__What the task requires__.
Examine each line of the data, and copy the ones containing "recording".

__Dataset section__.
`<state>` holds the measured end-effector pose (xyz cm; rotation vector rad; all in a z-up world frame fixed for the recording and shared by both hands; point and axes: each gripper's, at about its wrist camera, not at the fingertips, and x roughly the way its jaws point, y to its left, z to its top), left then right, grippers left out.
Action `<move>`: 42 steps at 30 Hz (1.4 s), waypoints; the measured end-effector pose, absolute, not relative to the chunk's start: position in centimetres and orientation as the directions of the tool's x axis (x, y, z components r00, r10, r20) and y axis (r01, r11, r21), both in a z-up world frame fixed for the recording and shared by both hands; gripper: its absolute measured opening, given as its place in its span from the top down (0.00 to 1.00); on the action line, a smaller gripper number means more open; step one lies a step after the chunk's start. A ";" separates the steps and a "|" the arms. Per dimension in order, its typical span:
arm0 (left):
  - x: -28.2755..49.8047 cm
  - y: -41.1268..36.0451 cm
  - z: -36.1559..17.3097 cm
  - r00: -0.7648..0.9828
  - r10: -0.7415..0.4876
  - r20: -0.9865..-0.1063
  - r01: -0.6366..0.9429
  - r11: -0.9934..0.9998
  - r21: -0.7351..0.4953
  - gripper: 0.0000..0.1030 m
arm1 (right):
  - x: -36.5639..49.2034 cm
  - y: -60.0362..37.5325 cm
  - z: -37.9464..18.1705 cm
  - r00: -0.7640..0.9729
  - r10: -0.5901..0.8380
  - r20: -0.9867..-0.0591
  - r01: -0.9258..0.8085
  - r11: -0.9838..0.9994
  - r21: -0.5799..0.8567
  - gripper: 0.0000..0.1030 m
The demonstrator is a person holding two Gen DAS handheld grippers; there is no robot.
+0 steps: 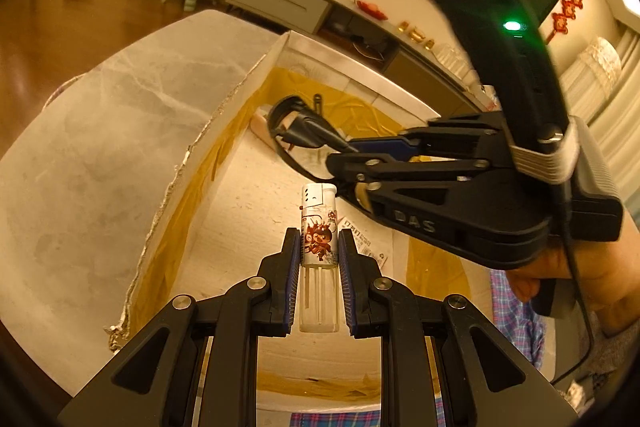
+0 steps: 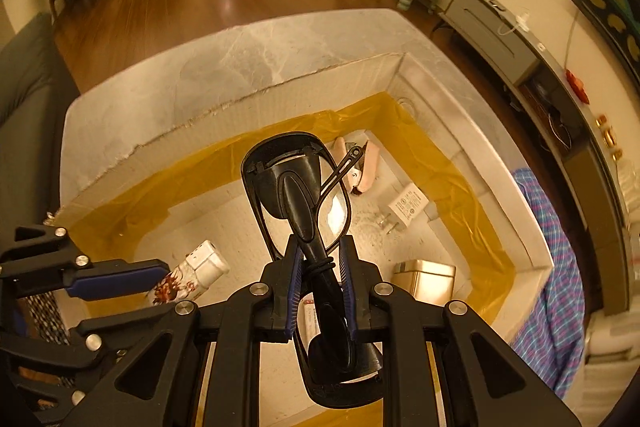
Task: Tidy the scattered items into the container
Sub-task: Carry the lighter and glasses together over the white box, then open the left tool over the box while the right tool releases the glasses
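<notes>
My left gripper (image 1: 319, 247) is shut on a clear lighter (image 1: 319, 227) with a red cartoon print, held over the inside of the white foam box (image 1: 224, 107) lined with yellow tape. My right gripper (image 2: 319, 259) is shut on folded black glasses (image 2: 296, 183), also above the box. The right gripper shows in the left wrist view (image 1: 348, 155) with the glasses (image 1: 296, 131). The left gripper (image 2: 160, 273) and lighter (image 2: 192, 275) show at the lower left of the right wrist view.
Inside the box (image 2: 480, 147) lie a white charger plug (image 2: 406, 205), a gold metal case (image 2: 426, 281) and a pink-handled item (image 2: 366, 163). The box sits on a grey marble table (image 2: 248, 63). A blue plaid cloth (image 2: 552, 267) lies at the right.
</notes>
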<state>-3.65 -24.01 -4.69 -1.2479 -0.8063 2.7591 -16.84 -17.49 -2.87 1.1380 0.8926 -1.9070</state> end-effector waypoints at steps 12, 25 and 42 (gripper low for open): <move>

__Completed exercise__.
`<state>` holds the measured end-effector pose (xyz cm; rotation vector rad; all in a z-up world frame fixed for the recording and shared by both hands; point and axes: each gripper's, at about its wrist camera, not at the fingertips, and x roughly the way its jaws point, y to its left, z to its top), left then right, grippers left out.
Action `<move>`: 42 steps at 30 Hz (1.4 s), waypoints; the measured end-effector pose, absolute, not relative to the chunk's start: position in centimetres and orientation as the directions of the tool's x axis (x, y, z components r00, r10, r20) and y axis (r01, r11, r21), both in a z-up world frame fixed for the recording and shared by both hands; gripper: its absolute measured opening, given as its place in its span from the top down (0.00 to 1.00); on the action line, a smaller gripper number means more open; step one lies a step after the chunk's start. A ";" separates the steps and a "|" the arms. Per dimension in order, its typical span:

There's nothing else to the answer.